• **REQUIRED ACTION**
Looking through the data below, work out how many lines have the word "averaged". Reply with that number only.

THE DATA START

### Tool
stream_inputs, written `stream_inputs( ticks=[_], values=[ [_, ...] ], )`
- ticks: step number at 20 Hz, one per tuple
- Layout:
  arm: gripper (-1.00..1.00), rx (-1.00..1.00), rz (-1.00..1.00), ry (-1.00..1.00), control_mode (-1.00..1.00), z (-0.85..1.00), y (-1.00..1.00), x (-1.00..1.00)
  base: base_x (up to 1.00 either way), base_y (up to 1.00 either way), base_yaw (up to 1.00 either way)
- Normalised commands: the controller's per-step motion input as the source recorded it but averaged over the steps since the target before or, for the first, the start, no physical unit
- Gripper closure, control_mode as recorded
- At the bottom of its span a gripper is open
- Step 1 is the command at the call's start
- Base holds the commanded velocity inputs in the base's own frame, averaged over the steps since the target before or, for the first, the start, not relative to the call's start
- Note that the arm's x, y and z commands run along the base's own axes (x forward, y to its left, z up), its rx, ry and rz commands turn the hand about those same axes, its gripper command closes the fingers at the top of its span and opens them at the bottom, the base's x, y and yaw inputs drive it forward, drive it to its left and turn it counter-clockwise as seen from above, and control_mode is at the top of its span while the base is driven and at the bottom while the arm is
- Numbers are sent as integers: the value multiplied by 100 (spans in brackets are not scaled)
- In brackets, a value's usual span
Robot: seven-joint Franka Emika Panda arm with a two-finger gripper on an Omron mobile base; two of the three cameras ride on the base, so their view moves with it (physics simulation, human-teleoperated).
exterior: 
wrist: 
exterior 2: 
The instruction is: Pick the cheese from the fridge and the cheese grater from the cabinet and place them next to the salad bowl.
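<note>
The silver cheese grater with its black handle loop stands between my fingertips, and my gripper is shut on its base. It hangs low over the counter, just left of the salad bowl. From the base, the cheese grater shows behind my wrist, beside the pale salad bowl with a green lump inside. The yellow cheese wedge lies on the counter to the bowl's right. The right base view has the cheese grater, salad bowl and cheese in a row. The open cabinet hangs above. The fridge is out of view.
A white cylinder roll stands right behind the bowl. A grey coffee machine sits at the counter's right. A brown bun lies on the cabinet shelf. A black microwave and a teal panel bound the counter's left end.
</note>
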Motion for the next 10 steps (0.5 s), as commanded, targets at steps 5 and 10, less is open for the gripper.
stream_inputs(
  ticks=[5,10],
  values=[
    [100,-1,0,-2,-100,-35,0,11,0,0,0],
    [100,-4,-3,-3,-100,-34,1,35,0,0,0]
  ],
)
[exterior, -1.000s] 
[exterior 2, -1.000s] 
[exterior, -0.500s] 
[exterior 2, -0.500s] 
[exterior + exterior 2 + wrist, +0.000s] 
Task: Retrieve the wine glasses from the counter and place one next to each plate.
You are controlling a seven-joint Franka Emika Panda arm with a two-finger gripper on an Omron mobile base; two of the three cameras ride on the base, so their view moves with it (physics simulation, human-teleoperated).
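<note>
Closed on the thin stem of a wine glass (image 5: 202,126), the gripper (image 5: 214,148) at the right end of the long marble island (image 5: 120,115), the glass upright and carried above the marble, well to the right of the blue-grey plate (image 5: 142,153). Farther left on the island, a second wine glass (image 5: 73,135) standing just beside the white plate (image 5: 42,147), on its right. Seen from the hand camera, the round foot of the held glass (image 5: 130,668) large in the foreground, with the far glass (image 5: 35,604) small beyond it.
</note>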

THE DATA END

• **ANSWER**
2